## [Exercise details]
Locate each line below that includes "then" and reproduce it.

(Stored items)
+--
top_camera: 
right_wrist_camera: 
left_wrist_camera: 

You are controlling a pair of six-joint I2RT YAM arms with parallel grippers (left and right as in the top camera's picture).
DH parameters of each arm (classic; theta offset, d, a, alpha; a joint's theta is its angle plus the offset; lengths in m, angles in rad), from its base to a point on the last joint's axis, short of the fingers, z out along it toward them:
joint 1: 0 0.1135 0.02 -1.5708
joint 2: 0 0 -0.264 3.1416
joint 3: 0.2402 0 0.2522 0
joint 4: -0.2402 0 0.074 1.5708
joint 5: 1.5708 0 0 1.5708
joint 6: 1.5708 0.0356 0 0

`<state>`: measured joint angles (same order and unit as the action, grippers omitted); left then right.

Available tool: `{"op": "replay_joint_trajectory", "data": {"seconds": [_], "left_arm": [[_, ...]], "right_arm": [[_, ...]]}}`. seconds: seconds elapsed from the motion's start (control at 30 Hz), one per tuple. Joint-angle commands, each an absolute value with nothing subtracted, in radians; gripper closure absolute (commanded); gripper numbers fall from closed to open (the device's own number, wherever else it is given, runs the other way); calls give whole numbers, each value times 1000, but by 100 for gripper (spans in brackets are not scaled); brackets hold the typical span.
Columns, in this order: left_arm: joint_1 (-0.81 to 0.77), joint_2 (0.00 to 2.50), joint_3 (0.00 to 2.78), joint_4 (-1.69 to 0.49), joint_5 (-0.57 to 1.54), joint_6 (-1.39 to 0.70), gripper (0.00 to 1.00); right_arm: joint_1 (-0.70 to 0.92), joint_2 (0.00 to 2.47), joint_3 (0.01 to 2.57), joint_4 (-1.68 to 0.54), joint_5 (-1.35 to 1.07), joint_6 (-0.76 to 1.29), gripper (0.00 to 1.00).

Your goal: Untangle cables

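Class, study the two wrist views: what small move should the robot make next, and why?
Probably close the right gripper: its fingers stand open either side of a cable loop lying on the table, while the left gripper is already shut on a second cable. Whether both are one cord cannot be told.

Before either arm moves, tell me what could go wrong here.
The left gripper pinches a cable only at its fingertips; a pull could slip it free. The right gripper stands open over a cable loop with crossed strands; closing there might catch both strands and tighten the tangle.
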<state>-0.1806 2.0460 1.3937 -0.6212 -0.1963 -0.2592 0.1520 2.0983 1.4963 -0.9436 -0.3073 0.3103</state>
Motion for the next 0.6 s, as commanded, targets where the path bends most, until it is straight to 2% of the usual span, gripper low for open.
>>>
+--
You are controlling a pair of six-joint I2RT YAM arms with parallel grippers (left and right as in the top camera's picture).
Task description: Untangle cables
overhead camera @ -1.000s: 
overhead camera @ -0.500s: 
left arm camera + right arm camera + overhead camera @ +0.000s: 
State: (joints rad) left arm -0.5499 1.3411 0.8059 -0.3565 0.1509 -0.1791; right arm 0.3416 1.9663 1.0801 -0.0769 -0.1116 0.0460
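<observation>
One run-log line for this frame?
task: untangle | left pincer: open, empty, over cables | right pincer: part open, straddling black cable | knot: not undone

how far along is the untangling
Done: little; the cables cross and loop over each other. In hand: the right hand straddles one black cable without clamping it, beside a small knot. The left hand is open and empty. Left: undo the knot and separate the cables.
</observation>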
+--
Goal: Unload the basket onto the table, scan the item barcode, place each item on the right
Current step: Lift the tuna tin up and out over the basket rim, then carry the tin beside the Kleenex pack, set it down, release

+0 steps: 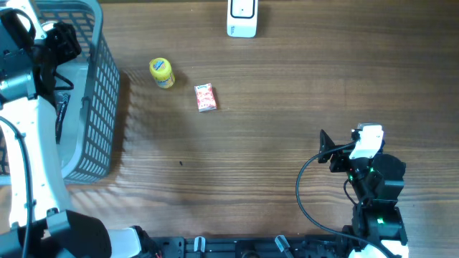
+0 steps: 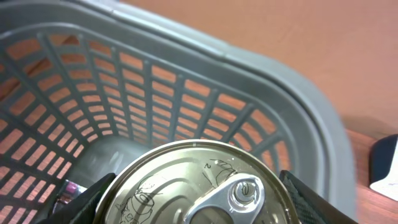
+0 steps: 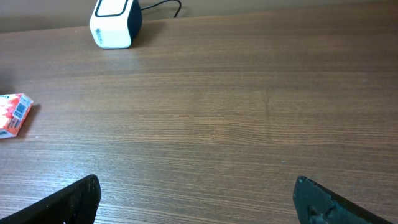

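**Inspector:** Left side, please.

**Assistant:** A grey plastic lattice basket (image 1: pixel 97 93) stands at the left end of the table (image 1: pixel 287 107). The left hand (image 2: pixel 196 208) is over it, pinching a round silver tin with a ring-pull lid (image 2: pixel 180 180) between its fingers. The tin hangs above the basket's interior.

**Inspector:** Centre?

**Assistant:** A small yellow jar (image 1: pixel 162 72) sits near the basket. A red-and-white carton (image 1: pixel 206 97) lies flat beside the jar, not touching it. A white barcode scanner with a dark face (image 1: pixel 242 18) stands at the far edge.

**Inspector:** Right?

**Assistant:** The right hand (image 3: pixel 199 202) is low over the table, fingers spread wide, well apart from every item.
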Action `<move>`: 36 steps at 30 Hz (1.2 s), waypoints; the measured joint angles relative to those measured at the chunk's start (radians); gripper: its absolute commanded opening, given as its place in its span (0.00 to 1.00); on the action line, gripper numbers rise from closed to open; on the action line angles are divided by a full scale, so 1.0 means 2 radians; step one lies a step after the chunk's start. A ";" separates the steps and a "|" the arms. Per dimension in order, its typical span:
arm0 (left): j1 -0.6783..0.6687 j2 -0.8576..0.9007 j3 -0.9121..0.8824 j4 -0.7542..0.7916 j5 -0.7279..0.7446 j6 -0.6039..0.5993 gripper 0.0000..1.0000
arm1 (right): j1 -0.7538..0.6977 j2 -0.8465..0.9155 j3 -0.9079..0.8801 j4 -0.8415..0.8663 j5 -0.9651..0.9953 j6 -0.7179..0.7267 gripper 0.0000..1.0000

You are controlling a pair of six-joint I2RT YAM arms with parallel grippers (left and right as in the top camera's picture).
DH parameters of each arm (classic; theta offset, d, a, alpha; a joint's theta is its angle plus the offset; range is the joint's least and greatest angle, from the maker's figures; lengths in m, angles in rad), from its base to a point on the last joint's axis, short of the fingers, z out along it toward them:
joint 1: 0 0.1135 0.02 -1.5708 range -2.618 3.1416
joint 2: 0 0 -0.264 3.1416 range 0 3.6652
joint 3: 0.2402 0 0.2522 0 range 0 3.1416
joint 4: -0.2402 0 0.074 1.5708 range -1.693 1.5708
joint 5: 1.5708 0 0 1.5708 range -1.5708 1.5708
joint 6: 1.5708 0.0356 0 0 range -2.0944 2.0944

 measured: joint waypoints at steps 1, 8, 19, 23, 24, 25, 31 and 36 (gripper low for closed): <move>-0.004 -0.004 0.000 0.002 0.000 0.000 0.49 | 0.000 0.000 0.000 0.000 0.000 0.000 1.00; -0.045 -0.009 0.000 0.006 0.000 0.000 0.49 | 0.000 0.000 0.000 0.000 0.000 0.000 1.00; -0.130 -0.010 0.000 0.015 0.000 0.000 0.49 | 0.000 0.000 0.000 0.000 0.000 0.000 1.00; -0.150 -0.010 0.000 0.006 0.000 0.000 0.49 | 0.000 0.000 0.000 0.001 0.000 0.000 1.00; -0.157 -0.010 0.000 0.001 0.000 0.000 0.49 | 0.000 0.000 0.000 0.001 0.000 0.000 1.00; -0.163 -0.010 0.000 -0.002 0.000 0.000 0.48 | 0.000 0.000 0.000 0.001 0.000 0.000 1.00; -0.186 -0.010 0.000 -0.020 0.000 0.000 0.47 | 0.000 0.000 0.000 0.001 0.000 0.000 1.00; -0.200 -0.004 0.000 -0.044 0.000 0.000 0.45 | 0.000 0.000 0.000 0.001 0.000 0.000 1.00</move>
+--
## [Your solution]
`<state>`: measured joint angles (same order and unit as the action, grippers omitted); left then right.
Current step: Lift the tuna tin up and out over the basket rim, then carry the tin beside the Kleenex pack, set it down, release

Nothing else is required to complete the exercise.